Type-token ratio (TTR), i.e., vocabulary size divided by text length, is a simple measure of lexical diversity. The basic problem with TTR is that it is affected by the length of the text sample, but Kettunen (2014) has shown that the simple TTR and its more elaborate moving-average type-token ratio (MATTR; Covington & McFall, 2010) can be used for the approximation of morphological complexity of languages. The Finnish researcher computed TTRs by dividing the number of word-form types (i.e., unique string forms) in each selected text by the number of running word forms of the tokenized text and computed MATTR by choosing a window (e.g., 500 words) and then calculating the TTRs for words 1–500, then 2–501, 3–502, and so on to the end of the text. He then used the mean of all resultant TTRs as a measure of lexical diversity of the entire text, which was not affected by text length or by any statistical assumptions. A large variation in unique string forms that contain multiple parts of semantic information (e.g., work, worker, working), would result in a higher type-token ratio and hence according to Kettunen, in a higher morphological complexity. Kettunen analyzed two different sources: a legal text from the EU constitution in 21 languages (Sadeniemi et al., 2008) and non-parallel random data in 16 of the same languages taken from the Leipzig CorpusFootnote 2 that contains a more general genre of texts. Token figures were generated by the MATTR software, whereas types were counted in sorted word files without duplicate forms.

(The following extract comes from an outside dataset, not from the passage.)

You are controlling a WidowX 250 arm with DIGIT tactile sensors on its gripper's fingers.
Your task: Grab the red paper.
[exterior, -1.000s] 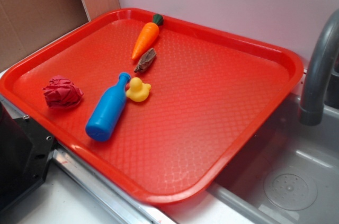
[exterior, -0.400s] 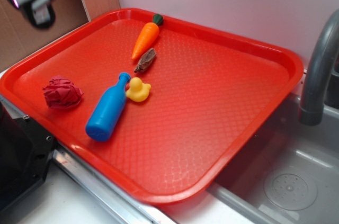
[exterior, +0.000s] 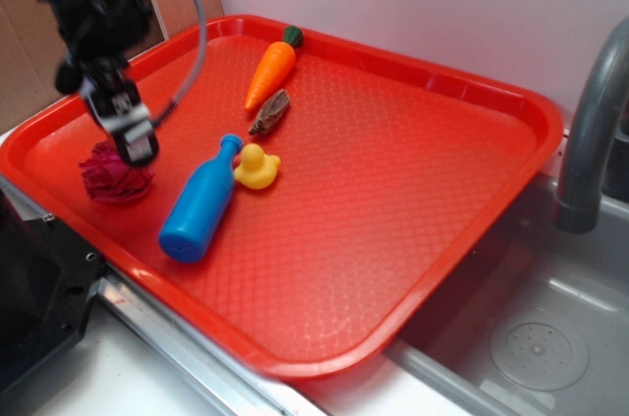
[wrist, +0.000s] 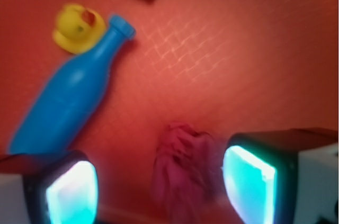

Kettunen compared the TTRs and MATTRs with complexity figures obtained with the Juola method (1998, 2008) and used mean figures of calculations and the number of noun forms in each language as a comparison when discussing the results of each measure. Their results showed that for the EU-constitution data (taken from Kettunen, Sadeniemi, Lindh-Knuutila, & Honkela, 2006), TTR, MATTR and Juola complexity figures correlated moderately (0.049 and 0.041 respectively, p < 0.005). No Juola complexity figures were available for the Leipzig data. Figures showed that TTRs and MATTRs correlated highly with each other in both corpora (0.097 for the EU-constitution and 0.093 for the Leipzig corpus figures; p < 0.001). English was the least morphologically complex language according to all three measures, followed by Spanish and French, which were ranked among the five least complex languages again by all three measures. Finnish was found to be the most morphologically complex language whereas the Juola method placed Danish above Finnish. Kettunen argues that TTR, MATTR, and Juola’s complexity index all order the languages investigated quite meaningfully based on morphological complexity insofar that all three measures at least grouped most of the languages with the same kind of languages while clearly separating the most and least complex languages.

Syllabic complexity

The definitions to describe syllabic complexity vary among researchers. Fenk-Oczlon and Fenk (2008) define the concept as the number of phonemes per syllable. Their definition is narrower than the one proposed by Adsett and Marchand (2010), who define syllabic complexity as a measure of how difficult it is, on average, to determine the syllable boundaries in words in a specific language. In Seymour et al. (2003), the syllabic complexity dimension refers principally to the distinction between the Germanic languages, which have numerous closed CVC syllables and complex initial or final consonant clusters and the Romance languages, which have a predominance of open CV syllables with few consonant clusters in both onset and coda position. Thus, there is little consensus on how the syllabic complexity of languages should be determined. Previous research in this field generally adopted one of two approaches, the structural or the behavioral approach. Adsett and Marchand (2010) propose an alternative means, namely syllabification by analogy. All three interpretations will be discussed in the following sections.

Structural approach

The structural approach uses the frequency and variety of permitted syllables within languages to determine whether they are stress- or syllable-timed (Adsett & Marchand, 2010). In a language spoken with stress-timed rhythm there is considerable variation in syllable length, while, on average, the interval between consecutive, stressed syllables is fairly constant. In a language spoken with a syllable-timed rhythm, on the other hand, the syllable lengths tend to be equal. Adopting this structural approach, Dauer (1983) showed that languages that were more syllable-timed had more CV syllables composed of a single consonant followed by a single vowel. Thus, syllable-timed languages were found to have more open syllables, having no consonants following the vowel portion of the syllable, than closed syllables, where the closed syllables have at least one consonant following the vowel portion of the syllable. In the more stress-timed languages, among which English, Dauer conversely recorded fewer CV syllables and a greater variety in syllable types. Several researchers investigated the CV-syllable frequency of several languages using the following formula:

$$ {\hbox{CV\,frequency}} = \frac{{\left| {\hbox{CV\,syllables}} \right|}}{{\left| {\text{syllables}} \right|}} $$

Adsett and Marchand (2010) observed that this resulted in CV frequency scores of 60.7% for Italian (Bortolini, 1976), 59.0% for European Portuguese (Frota & Vigário, 2001), 58.0% for Spanish (Dauer, 1983), 46.7% for French (Laks, 1995), 43.0% for Dutch (Levelt & Van de Vijver, 1998) and 34.0% for English (Dauer, 1983).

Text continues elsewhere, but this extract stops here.